- _What is expected_: Please return exactly the lines from the one containing "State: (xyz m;" through the end of the records, including both.

[Records from a collection]
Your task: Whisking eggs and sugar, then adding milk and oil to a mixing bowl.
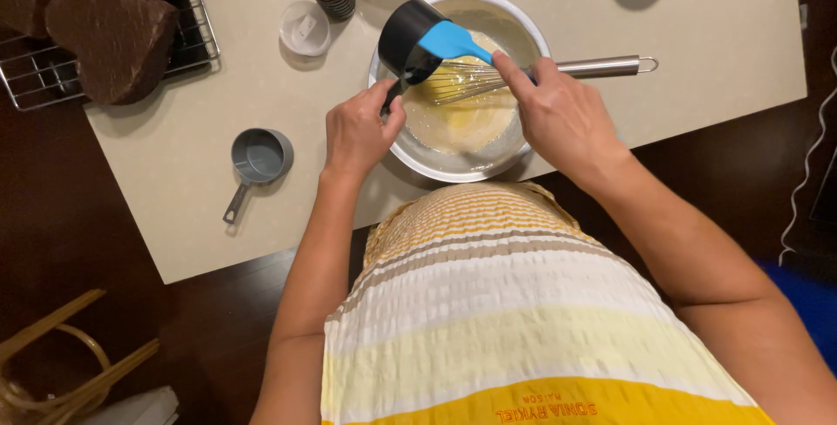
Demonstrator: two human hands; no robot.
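Head view: left hand [359, 131] tilting measuring cup [408, 40].

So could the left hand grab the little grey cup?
Probably not yet: the left hand holds a black measuring cup over the bowl. The grey cup sits close, unblocked.

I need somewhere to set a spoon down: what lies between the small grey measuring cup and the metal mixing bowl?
In the head view, only the person's left hand hangs between the grey measuring cup and mixing bowl; the countertop there looks bare.
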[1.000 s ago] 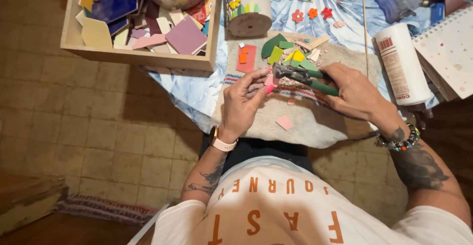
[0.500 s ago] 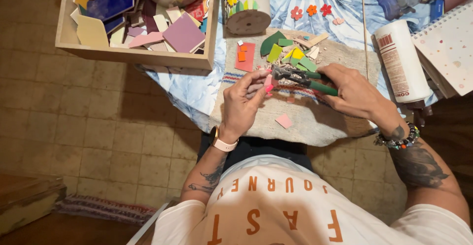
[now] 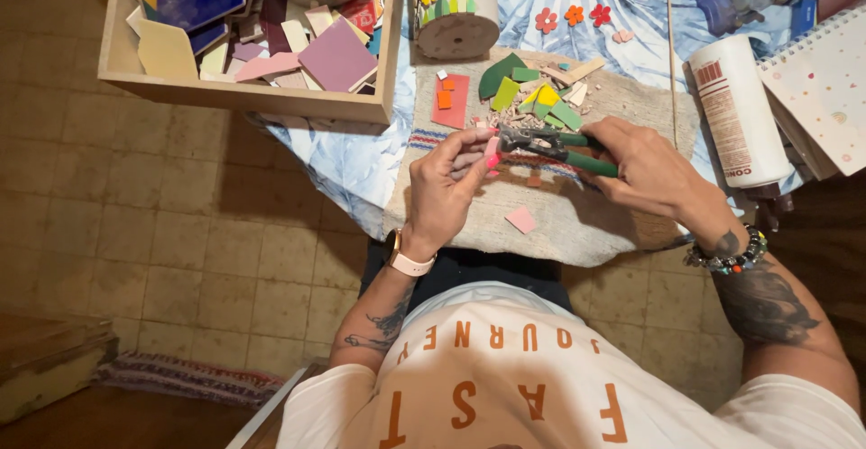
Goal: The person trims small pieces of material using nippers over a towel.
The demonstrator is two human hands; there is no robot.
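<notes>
At the tabletop's right edge you have one white cylindrical bottle [image 3: 735,113] lying on its side, its white label [image 3: 726,106] printed in reddish-brown, beside a spiral notebook [image 3: 823,88].

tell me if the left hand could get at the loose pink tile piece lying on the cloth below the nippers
Probably yes: the pink tile piece lies bare on the cloth beside the left hand, nothing over it, though its fingers pinch another pink piece.
</notes>
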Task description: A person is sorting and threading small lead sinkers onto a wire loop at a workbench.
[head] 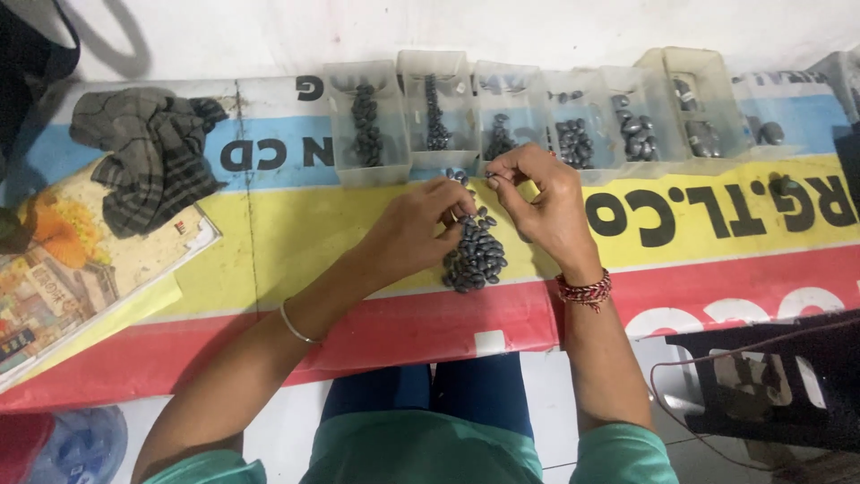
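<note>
Nearest the camera sit the person's knees in blue cloth and a green shirt hem, at 6 o'clock. Just beyond them lies a printed sheet (296, 242) with red, yellow and blue bands, spread over the work surface.

On the yellow band, near the centre, lies a pile of small dark oval beads (475, 255). The left hand (421, 229) comes in from 7 o'clock, a thin bangle (296, 327) on its wrist. Its fingers are curled together and rest on the pile's upper left edge, touching the beads; whether they pinch one I cannot tell. The right hand (542, 202) comes in from 5 o'clock, with a red thread band (584, 290) at the wrist. Its thumb and forefinger are pressed together at their tips, pinching something very small just above the pile; it is too small to tell what.

Farther out, at 12 o'clock, a row of clear plastic trays (502, 112) stands side by side along the blue band. Each holds dark beads, some lined up in strings, some loose. The right hand's fingertips are just beside the front wall of the middle trays.

At 10 o'clock a crumpled striped cloth (148, 157) lies on a colourful book (81, 269). At 4 o'clock stands a dark frame (761, 376) with a thin wire.
</note>
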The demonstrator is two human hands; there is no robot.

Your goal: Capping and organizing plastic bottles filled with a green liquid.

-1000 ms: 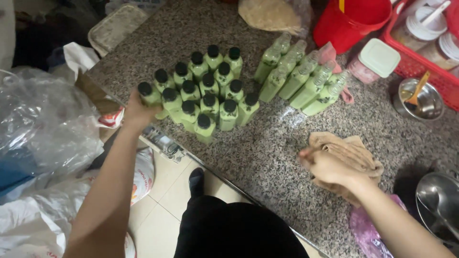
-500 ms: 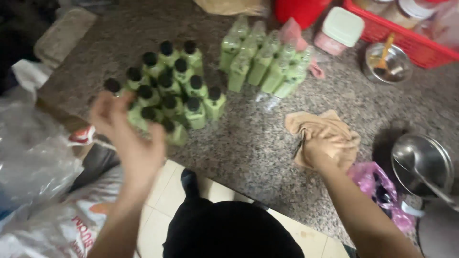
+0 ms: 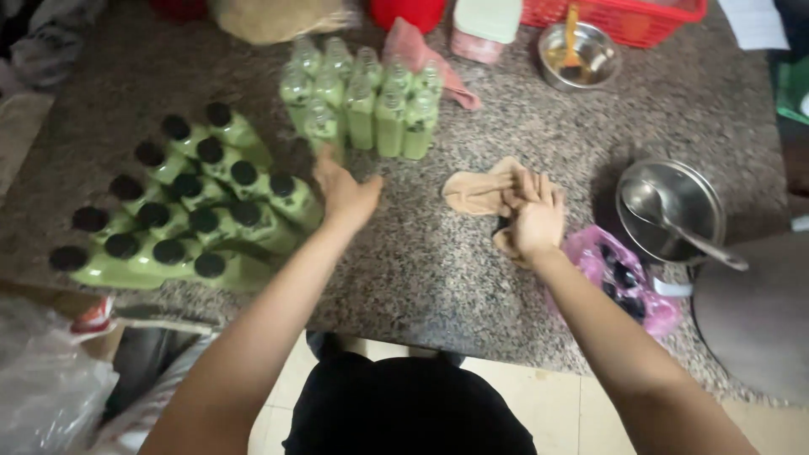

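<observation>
While my right hand [image 3: 533,221] presses flat on the tan cloth [image 3: 480,190], my left hand [image 3: 341,192] reaches empty, fingers spread, toward the uncapped green bottles [image 3: 362,101] standing upright just beyond it, nearer this hand.

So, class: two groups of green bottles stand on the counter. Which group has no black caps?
The far group of uncapped bottles, just beyond the left hand; the capped bottles stand at the left.

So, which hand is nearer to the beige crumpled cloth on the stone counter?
The right hand: it rests on the beige crumpled cloth. The left hand is apart, beside the uncapped green bottles.
</observation>
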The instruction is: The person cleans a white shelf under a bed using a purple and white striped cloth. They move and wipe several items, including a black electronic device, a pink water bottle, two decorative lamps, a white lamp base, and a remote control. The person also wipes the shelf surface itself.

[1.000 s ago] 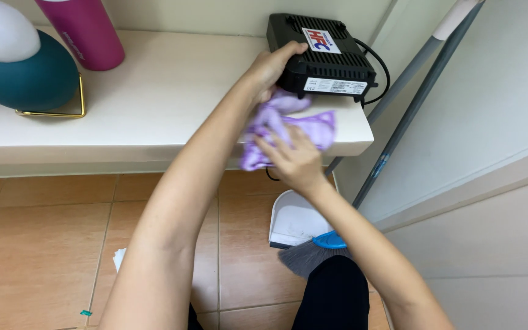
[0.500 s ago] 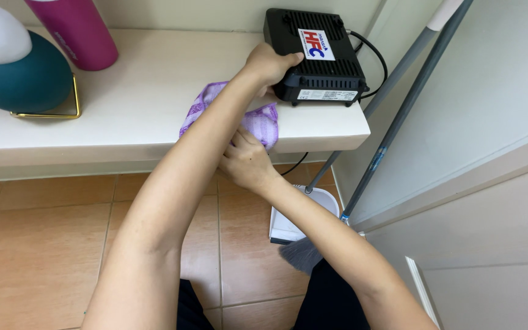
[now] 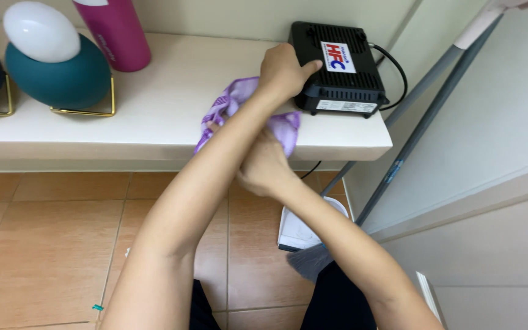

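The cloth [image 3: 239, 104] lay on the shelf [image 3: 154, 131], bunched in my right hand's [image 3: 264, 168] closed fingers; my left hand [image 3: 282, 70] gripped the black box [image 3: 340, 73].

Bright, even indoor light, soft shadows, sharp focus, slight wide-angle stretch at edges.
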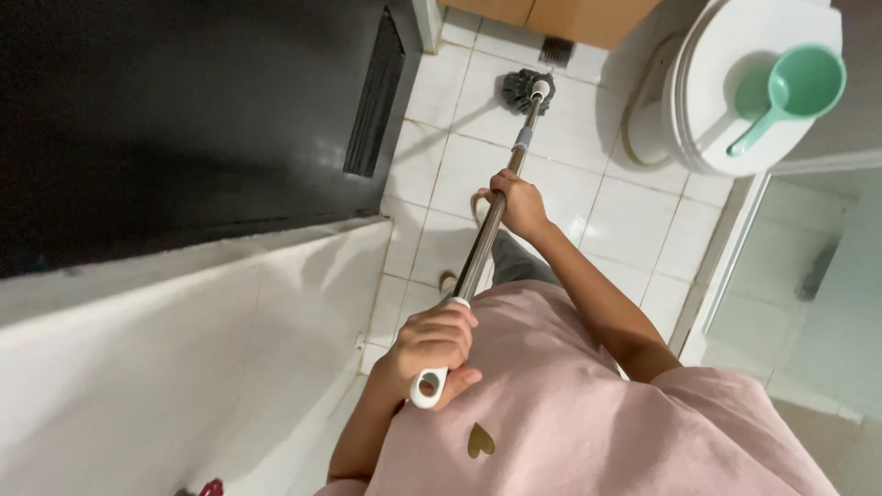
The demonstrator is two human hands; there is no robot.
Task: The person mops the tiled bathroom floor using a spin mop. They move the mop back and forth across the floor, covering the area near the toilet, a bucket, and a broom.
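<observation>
The mop (487, 234) runs as one long line away from the body: its dark stringy head (526, 89) rests on the white tiled floor (634, 220) at the far end, near the small floor drain (556, 49), and its metal pole slants back toward the person's chest, ending in a white looped cap (428, 386).

Both hands are closed around that pole. The left hand (434, 344) wraps the near end, just above the loop and close against the pink shirt (570, 413). The right hand (519, 204) holds the pole about midway, arm stretched forward, so it is the hand nearer the mop head; the head lies straight ahead of that grip, along the pole's axis.

Taking the mop head as the landmark: to its right stands a white toilet (726, 101) with the lid down and a green scoop (792, 90) lying on it. To its left rises a dark door (184, 119) with a slatted vent. Behind it, beyond the drain, is a wooden cabinet front (579, 14). Nearer the person, on the left, a white tiled wall (165, 367) runs alongside.
</observation>
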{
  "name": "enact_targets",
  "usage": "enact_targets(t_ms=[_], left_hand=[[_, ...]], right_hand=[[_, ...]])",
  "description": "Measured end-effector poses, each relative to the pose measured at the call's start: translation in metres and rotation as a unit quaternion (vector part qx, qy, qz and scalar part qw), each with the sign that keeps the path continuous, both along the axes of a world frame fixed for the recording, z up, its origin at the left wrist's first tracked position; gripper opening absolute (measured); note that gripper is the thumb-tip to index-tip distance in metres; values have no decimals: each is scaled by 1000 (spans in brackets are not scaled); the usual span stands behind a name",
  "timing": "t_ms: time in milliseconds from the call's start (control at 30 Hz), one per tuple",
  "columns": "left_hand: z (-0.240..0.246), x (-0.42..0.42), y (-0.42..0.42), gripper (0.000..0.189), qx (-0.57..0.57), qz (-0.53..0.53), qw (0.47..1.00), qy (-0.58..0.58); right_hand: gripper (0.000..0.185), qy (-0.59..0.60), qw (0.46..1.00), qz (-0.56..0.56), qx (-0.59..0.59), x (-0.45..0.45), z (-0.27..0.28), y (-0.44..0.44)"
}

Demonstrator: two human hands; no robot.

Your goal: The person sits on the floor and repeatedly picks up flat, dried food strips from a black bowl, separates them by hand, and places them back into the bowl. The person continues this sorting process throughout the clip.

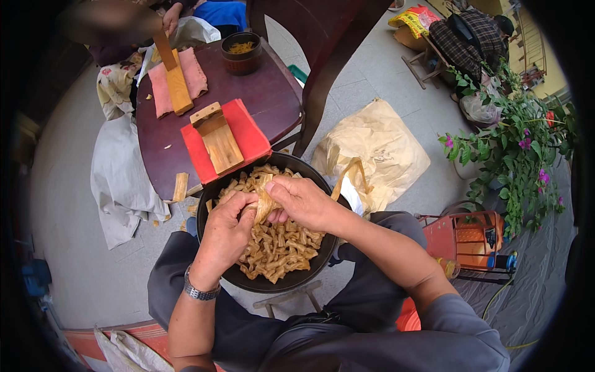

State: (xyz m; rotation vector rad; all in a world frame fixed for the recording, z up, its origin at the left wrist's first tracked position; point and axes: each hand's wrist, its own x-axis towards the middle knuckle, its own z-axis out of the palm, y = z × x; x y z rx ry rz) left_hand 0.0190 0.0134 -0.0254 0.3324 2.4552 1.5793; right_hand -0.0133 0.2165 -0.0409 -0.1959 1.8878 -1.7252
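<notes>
Over a round dark pan (279, 286) full of short, tan, twisted pieces (279, 251), both of my hands grip one tan, dried, leaf-like strip (266, 204). My left hand (230, 230) pinches its left side, and a metal-banded watch (201, 292) is on that wrist. My right hand (302, 201) holds the strip's right side with thumb and curled fingers. Just beyond the pan, a wooden block with a raised end piece (223, 144) lies on a folded red cloth (251, 130). What the strip is made of, I cannot tell.
A dark red chair seat (162, 153) carries a pink cloth (193, 74), a hinged wooden tool (179, 88) and a dark bowl (241, 51). A person's hand (172, 18) is at the top left. A large tan bag (372, 144) and a flowering plant (511, 149) stand to the right.
</notes>
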Motion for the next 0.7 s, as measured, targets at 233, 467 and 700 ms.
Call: enact_targets(t_ms=[233,467,700], left_hand=[[-6,-1,2,36,-7,-65,995,71],[-20,1,-7,20,235,40,939,-246],[-2,7,-4,21,522,-4,795,-309]], right_hand=[[25,-311,945,29,-97,-14,-4,9],[50,82,985,67,138,-14,19,2],[27,219,973,72,7,-16,21,12]])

- _Answer section_:
State: (xyz m; rotation vector rad; all in a world frame fixed for the recording, z up, its origin at the left wrist's first tracked position; point and axes: each hand's wrist, its own x-axis towards the middle knuckle, its own z-axis out of the palm, y = z × x; x y z rx ry rz) left_hand 0.0190 0.0134 -0.0254 0.3324 2.4552 1.5793; right_hand -0.0133 0.2165 -0.0409 -0.1959 1.8878 -1.7252
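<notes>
Over a round dark pan (279, 286) full of short, tan, twisted pieces (279, 251), both of my hands grip one tan, dried, leaf-like strip (266, 204). My left hand (230, 230) pinches its left side, and a metal-banded watch (201, 292) is on that wrist. My right hand (302, 201) holds the strip's right side with thumb and curled fingers. Just beyond the pan, a wooden block with a raised end piece (223, 144) lies on a folded red cloth (251, 130). What the strip is made of, I cannot tell.
A dark red chair seat (162, 153) carries a pink cloth (193, 74), a hinged wooden tool (179, 88) and a dark bowl (241, 51). A person's hand (172, 18) is at the top left. A large tan bag (372, 144) and a flowering plant (511, 149) stand to the right.
</notes>
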Motion for the next 0.7 s, as measured, targets at 233, 467 and 700 ms.
Call: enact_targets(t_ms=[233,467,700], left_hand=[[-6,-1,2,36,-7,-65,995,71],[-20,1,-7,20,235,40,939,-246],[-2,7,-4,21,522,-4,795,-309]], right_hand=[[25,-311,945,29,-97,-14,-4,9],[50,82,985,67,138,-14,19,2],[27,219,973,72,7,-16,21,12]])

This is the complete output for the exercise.